■ **What needs to be done**:
Precise copying is required. Return the data below in full.

■ **Dataset extract**:
- Opening Delimiter -
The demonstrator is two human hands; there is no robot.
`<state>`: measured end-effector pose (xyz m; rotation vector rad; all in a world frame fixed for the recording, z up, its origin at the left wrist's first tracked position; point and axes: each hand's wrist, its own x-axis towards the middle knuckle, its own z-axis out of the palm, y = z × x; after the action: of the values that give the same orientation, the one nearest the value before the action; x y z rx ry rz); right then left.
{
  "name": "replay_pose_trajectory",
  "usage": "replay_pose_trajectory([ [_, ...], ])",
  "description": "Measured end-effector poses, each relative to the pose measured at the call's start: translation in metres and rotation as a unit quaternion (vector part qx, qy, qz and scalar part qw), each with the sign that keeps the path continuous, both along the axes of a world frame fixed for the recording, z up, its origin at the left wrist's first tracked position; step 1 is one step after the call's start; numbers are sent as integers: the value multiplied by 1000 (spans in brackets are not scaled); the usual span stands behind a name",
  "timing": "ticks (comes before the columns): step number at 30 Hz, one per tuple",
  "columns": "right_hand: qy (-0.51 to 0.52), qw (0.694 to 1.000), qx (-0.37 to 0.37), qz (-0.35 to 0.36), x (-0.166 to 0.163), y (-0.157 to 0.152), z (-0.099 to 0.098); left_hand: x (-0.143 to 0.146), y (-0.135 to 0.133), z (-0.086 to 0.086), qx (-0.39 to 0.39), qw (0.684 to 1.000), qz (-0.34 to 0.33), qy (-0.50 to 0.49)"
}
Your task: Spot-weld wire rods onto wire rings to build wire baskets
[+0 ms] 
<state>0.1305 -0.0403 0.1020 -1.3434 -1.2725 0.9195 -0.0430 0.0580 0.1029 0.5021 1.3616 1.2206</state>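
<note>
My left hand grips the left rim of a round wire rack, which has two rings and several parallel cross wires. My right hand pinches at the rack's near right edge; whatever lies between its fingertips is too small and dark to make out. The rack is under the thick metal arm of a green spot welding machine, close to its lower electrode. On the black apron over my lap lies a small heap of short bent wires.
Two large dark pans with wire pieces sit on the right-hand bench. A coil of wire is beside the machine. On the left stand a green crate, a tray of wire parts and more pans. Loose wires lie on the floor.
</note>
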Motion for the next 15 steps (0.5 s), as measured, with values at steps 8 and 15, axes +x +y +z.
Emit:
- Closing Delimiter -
■ **Solution for this exercise**:
The demonstrator is two human hands; there is no robot.
`<state>`: measured end-effector pose (xyz m; rotation vector rad; all in a world frame fixed for the recording, z up, its origin at the left wrist's first tracked position; point and axes: each hand's wrist, its own x-axis towards the middle knuckle, its own z-axis out of the palm, y = z × x; after the action: of the values that give the same orientation, the one nearest the value before the action; x y z rx ry rz); right then left.
{
  "name": "replay_pose_trajectory",
  "usage": "replay_pose_trajectory([ [_, ...], ])",
  "description": "Measured end-effector poses, each relative to the pose measured at the call's start: translation in metres and rotation as a unit quaternion (vector part qx, qy, qz and scalar part qw), each with the sign that keeps the path continuous, both along the axes of a world frame fixed for the recording, z up, its origin at the left wrist's first tracked position; step 1 is one step after the call's start; numbers are sent as integers: the value multiplied by 1000 (spans in brackets are not scaled); the usual span stands behind a name",
  "timing": "ticks (comes before the columns): step number at 30 Hz, one per tuple",
  "columns": "right_hand: qy (-0.51 to 0.52), qw (0.694 to 1.000), qx (-0.37 to 0.37), qz (-0.35 to 0.36), x (-0.166 to 0.163), y (-0.157 to 0.152), z (-0.099 to 0.098); left_hand: x (-0.143 to 0.146), y (-0.135 to 0.133), z (-0.086 to 0.086), qx (-0.39 to 0.39), qw (0.684 to 1.000), qz (-0.34 to 0.33), qy (-0.50 to 0.49)"
}
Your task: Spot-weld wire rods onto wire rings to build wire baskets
[+0 ms] 
<state>0.1305 -0.0403 0.1020 -1.3434 -1.2725 0.9195 -0.0430 0.0580 0.1029 0.5021 1.3616 1.2206</state>
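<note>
My left hand grips the left rim of a round wire rack, which has two rings and several parallel cross wires. My right hand pinches at the rack's near right edge; whatever lies between its fingertips is too small and dark to make out. The rack is under the thick metal arm of a green spot welding machine, close to its lower electrode. On the black apron over my lap lies a small heap of short bent wires.
Two large dark pans with wire pieces sit on the right-hand bench. A coil of wire is beside the machine. On the left stand a green crate, a tray of wire parts and more pans. Loose wires lie on the floor.
</note>
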Motion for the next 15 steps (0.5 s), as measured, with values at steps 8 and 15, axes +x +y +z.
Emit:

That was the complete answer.